KEP: 2170: Adding cel validations on TrainingRuntime/ClusterTrainingRuntime CRDs #2313

akshaychitneni · 2024-10-28T17:51:26Z

What this PR does / why we need it:

Add cel validations on runtime crds for v2 apis

Which issue(s) this PR fixes (optional, in Fixes #<issue number>, #<issue number>, ... format, will close the issue(s) when PR gets merged):
Fixes #

Checklist:

Docs included if any changes are user facing

coveralls · 2024-10-28T17:56:24Z

Pull Request Test Coverage Report for Build 11560677304

Details

0 of 0 changed or added relevant lines in 0 files are covered.
No unchanged relevant lines lost coverage.
Overall coverage remained the same at 100.0%

Totals
Change from base Build 11542660312:	0.0%
Covered Lines:	77
Relevant Lines:	77

💛 - Coveralls

andreyvelich · 2024-10-28T17:58:13Z

Fixes: #2219

andreyvelich

Thanks for this @akshaychitneni !
I left a few comments.

pkg/apis/kubeflow.org/v2alpha1/trainingruntime_types.go

andreyvelich · 2024-11-26T18:58:56Z

pkg/apis/kubeflow.org/v2alpha1/trainingruntime_types.go

@@ -173,6 +176,8 @@ type TorchMLPolicySource struct {
 	// Supported values: `auto`, `cpu`, `gpu`, or int value.
 	// TODO (andreyvelich): Add kubebuilder validation.
 	// Defaults to `auto`.
+	// +kubebuilder:default="auto"
+	// +kubebuilder:validation:XValidation:rule="self in ['auto', 'cpu', 'gpu'] || type(self) == int", message="NumProcPerNode must be auto,cpu,gpu strings or int value"
 	NumProcPerNode *string `json:"numProcPerNode,omitempty"`


@tenzen-y @akshaychitneni Should we use the intstr for NumProcPerNode here ?

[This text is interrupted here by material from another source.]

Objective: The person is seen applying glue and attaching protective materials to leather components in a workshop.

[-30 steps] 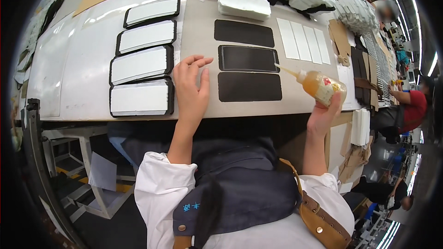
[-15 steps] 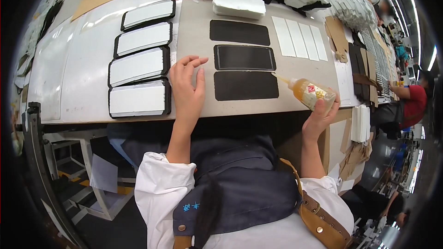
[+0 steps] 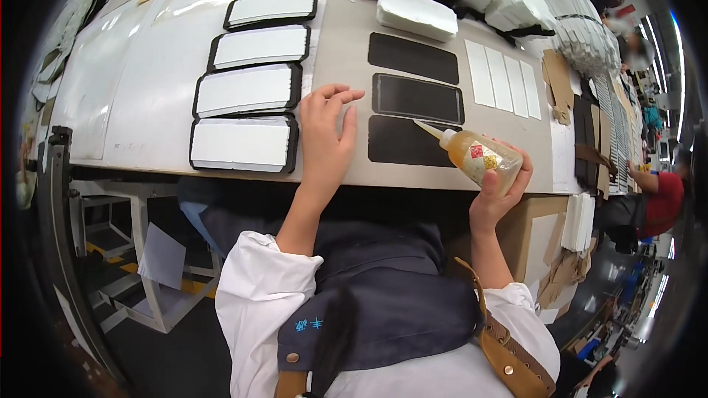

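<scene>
My right hand point(image 3: 504, 190) grips a clear squeeze bottle point(image 3: 472, 156) of amber liquid, tilted with its thin nozzle pointing left. The nozzle tip is at the far edge of the nearest black panel point(image 3: 398, 141); whether it touches cannot be seen. Beyond lies a middle black panel point(image 3: 417, 99) with a pale line running round its border, then a third black panel point(image 3: 413, 57). To their left, my left hand point(image 3: 328, 129) hovers or rests over the board with fingers loosely bent and apart, holding nothing. White-topped black pieces point(image 3: 242, 141) form a column beside it.
Four-sided white strips point(image 3: 503, 77) lie right of the panels. A white stack point(image 3: 417, 13) stands behind them, near wrapped white bundles point(image 3: 586, 33). Brown cardboard pieces point(image 3: 557, 81) lie farther right. The table's front edge runs before me; a person in red point(image 3: 661, 206) is at far right.
The view has shifted, moving the table's contents rightward. My right hand has brought the bottle left, its nozzle tip passing from the nearest panel's right corner to its far edge. My left hand keeps its pose.
</scene>
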Demonstrator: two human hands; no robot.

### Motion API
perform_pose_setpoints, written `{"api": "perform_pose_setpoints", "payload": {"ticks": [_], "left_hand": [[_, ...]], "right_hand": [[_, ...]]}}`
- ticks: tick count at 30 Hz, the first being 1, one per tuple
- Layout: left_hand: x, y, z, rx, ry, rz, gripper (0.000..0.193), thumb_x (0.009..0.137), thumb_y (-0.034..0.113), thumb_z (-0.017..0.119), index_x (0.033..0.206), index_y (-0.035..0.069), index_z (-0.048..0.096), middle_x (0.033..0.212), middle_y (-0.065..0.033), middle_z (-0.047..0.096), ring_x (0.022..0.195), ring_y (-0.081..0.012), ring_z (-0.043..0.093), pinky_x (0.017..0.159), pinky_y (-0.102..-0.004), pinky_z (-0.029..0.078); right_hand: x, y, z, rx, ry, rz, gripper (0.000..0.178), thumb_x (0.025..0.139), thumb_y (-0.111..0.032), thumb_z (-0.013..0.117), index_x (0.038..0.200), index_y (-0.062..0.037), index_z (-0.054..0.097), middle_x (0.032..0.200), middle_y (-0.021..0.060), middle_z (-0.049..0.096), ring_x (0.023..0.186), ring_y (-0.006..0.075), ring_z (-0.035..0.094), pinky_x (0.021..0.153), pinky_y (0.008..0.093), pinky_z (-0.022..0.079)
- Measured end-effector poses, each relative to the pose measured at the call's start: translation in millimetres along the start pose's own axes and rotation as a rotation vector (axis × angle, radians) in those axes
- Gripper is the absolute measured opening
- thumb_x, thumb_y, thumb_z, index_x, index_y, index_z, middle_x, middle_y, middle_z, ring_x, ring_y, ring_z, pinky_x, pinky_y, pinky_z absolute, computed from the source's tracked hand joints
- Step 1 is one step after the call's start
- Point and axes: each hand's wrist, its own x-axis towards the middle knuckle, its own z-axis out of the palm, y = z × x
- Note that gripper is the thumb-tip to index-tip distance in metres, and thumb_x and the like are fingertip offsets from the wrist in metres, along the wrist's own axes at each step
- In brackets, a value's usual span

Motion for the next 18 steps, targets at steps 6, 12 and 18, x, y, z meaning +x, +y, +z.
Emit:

andreyvelich · 2024-11-26T19:16:40Z

pkg/apis/kubeflow.org/v2alpha1/trainingruntime_types.go

@@ -209,13 +214,15 @@ type MPIMLPolicySource struct {

 	// Implementation name for the MPI to create the appropriate hostfile.
 	// Defaults to OpenMPI.
+	// +kubebuilder:default="OpenMPI"
 	MPIImplementation *MPIImplementation `json:"mpiImplementation,omitempty"`

 	// Directory where SSH keys are mounted.
 	SSHAuthMountPath *string `json:"SSHAuthMountPath,omitempty"`


@tenzen-y @alculquicondor Do we have the default directory for SSH.
I can see it here: https://github.com/kubeflow/mpi-operator/blob/master/pkg/apis/kubeflow/v2beta1/types.go#L190-L191

test/integration/controller.v2/trainingruntime_controller_test.go

andreyvelich · 2025-02-12T23:17:59Z

@akshaychitneni You need to run go mod tidy to fix the unit tests.

andreyvelich

Thank you @akshaychitneni!
I think, we are almost ready to merge it, just a few comments.

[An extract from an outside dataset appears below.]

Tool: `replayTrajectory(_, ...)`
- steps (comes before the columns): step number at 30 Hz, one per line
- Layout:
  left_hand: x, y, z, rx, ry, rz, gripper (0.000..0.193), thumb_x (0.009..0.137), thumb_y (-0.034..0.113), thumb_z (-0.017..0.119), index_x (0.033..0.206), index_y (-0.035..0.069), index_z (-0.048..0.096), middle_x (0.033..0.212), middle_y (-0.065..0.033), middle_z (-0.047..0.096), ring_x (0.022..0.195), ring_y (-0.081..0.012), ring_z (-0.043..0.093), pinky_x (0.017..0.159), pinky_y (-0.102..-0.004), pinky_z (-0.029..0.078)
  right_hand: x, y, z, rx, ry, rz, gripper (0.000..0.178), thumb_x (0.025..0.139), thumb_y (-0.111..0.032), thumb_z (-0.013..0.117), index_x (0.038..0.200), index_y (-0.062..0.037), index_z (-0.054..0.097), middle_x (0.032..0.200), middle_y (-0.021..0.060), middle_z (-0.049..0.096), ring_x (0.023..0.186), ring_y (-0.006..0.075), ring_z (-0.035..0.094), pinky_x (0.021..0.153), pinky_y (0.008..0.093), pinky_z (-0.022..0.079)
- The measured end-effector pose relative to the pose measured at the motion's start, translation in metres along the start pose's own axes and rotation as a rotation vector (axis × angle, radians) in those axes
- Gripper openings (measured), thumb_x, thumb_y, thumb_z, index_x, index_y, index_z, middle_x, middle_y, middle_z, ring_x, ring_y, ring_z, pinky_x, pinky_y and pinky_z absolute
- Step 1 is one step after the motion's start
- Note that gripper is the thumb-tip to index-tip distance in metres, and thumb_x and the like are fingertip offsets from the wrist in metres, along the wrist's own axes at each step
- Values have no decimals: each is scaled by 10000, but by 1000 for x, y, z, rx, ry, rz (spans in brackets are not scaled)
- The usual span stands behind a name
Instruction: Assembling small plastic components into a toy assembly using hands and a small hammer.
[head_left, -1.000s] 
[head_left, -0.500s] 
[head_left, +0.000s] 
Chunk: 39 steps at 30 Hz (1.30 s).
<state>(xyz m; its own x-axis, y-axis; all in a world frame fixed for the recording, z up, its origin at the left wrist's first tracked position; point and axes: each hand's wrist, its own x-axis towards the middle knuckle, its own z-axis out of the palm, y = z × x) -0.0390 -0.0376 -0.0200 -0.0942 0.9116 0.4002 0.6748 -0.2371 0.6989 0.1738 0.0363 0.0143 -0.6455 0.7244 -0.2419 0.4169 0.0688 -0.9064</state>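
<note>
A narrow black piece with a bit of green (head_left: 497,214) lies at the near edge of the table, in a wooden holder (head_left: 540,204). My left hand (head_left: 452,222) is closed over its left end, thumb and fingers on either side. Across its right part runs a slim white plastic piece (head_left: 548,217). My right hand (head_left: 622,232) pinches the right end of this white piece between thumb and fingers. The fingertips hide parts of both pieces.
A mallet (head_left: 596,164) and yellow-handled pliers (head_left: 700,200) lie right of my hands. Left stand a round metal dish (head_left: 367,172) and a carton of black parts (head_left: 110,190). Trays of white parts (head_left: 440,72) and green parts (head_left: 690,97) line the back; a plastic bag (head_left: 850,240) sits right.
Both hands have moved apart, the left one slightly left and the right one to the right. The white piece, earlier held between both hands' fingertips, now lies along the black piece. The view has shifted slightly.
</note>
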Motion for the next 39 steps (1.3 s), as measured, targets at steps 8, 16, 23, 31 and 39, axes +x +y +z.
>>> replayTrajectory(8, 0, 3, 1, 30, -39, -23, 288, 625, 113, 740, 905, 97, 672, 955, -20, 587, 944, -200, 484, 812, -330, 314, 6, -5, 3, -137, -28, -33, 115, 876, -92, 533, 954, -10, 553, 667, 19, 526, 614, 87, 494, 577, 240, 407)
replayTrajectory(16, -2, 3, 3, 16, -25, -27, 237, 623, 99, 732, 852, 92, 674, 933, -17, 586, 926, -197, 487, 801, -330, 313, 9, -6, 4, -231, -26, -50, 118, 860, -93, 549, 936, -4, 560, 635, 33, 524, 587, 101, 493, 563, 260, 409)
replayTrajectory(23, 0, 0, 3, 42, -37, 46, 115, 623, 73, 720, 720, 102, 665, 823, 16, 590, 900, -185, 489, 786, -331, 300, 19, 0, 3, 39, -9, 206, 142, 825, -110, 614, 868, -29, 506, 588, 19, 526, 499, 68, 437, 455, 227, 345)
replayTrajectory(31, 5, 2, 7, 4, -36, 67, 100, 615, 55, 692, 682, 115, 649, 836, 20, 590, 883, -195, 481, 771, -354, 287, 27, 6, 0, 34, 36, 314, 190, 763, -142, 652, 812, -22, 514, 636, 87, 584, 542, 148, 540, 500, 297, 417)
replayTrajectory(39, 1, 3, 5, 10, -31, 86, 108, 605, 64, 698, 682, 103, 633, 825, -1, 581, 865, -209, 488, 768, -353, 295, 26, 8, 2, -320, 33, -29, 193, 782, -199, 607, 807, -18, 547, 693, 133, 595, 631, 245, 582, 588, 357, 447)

pkg/apis/trainer/v1alpha1/trainingruntime_types.go

andreyvelich · 2025-02-12T23:22:29Z

pkg/runtime/framework/plugins/torch/torch.go

+	if numProcPerNode.Type == intstr.Int {
+		numProcPerNodeVal = strconv.Itoa(int(numProcPerNode.IntVal))
+	} else {
+		numProcPerNodeVal = numProcPerNode.StrVal
+	}


Should just always take StrVal from numProcPerNode here since we assign it to env after ?

andreyvelich · 2025-02-12T23:25:07Z

pkg/apis/trainer/v1alpha1/trainingruntime_types.go

-	NumProcPerNode *string `json:"numProcPerNode,omitempty"`
+	// +kubebuilder:default="auto"
+	// +kubebuilder:validation:XValidation:rule="self in ['auto', 'cpu', 'gpu'] || type(self) == int", message="NumProcPerNode must be equal to auto, cpu, gpu, or int value"
+	NumProcPerNode *intstr.IntOrString `json:"numProcPerNode,omitempty"`


@akshaychitneni @astefanutti @kubeflow/wg-training-leads @tenzen-y @Electronic-Waste In general, what are the benefits for the end-user to have IntOrString over string for NumProcPerNode API ?
E.g. we can always validate that this value is int if selected TrainingRuntime doesn't support string values.

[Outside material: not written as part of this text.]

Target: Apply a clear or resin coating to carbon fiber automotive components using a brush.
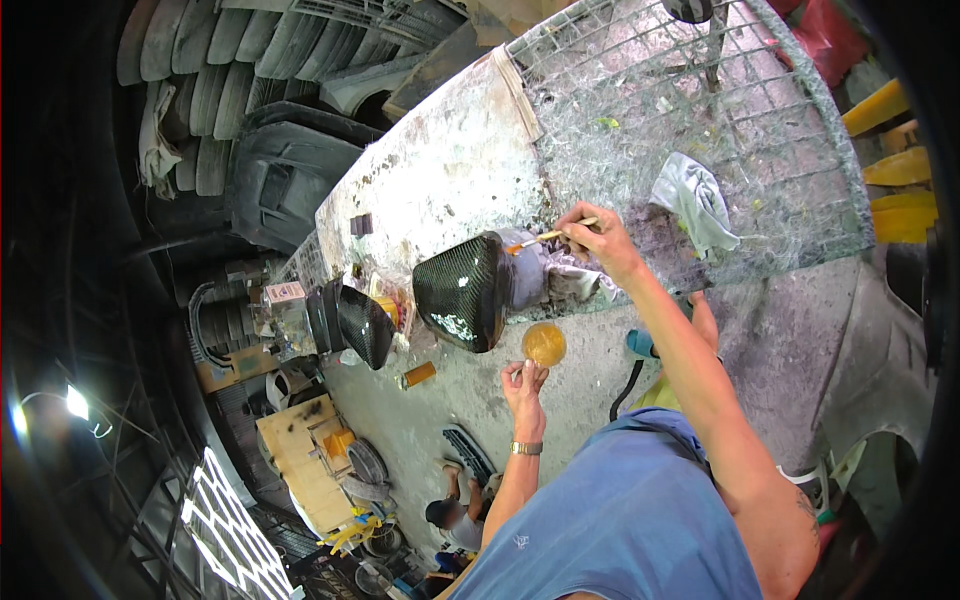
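Note:
My right hand [597, 240] pinches a thin paintbrush [550, 236], its orange-tinted bristles at the edge of a glossy black carbon-fibre shell [458, 290]. Whether the bristles touch the shell or the grey block [526, 277] beside it, I cannot tell. Fingers of my left hand [525, 392] are closed on the near rim of a round cup of amber liquid [544, 344], held in front of the table edge. A crumpled pale cloth [580, 280] lies below my right hand, partly hidden.
The worktable [450, 150] is stained, with wire mesh [770, 110] on its right part and a grey rag [697, 203] there. Another carbon-fibre shell [365, 325] stands at the left. An amber cylinder [416, 375] is nearby. A person [462, 515] sits low beyond my left arm.

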Available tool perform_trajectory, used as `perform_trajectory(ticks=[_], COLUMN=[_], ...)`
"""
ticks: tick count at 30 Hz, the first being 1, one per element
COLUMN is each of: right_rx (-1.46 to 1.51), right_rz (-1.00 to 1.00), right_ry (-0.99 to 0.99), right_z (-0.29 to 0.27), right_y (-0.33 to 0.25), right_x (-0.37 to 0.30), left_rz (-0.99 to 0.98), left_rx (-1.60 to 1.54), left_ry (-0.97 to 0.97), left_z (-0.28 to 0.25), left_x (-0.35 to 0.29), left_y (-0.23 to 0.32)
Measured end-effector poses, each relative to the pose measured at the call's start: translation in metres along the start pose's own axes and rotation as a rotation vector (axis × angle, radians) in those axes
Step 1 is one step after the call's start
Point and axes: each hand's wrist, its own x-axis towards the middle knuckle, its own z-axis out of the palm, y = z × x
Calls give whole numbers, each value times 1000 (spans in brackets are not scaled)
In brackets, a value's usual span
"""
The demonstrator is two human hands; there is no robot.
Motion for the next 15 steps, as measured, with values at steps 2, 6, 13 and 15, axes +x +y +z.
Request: perform_trajectory(ticks=[2,6,13,15], right_rx=[-25,-323,-778,-488], right_rz=[60,98,-29,-8], right_ry=[-18,-181,-456,-366], right_z=[-2,7,7,10], right_y=[-1,-4,24,15], right_x=[-23,-65,-70,-57], left_rz=[-6,-2,22,15], left_rx=[15,50,-6,-5], left_ry=[19,-30,-45,-25], left_z=[0,7,8,3], left_x=[-3,2,4,6], left_y=[1,2,-2,-2])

cc @kannon92 for feedback here.

default is set to auto though?

Not really, since mpirun doesn't support auto for OpenMPI:
https://www.open-mpi.org/doc/v4.1/man1/mpirun.1.php#toc9

E.g. in MPI slot == proc

From the OpenAPI perspective do we see any problems to keep intOrString type ?

I fully agree with using *intstr.IntOrString better typed power.
@andreyvelich It seems that only you have objections for intstr.IntOrString, maybe?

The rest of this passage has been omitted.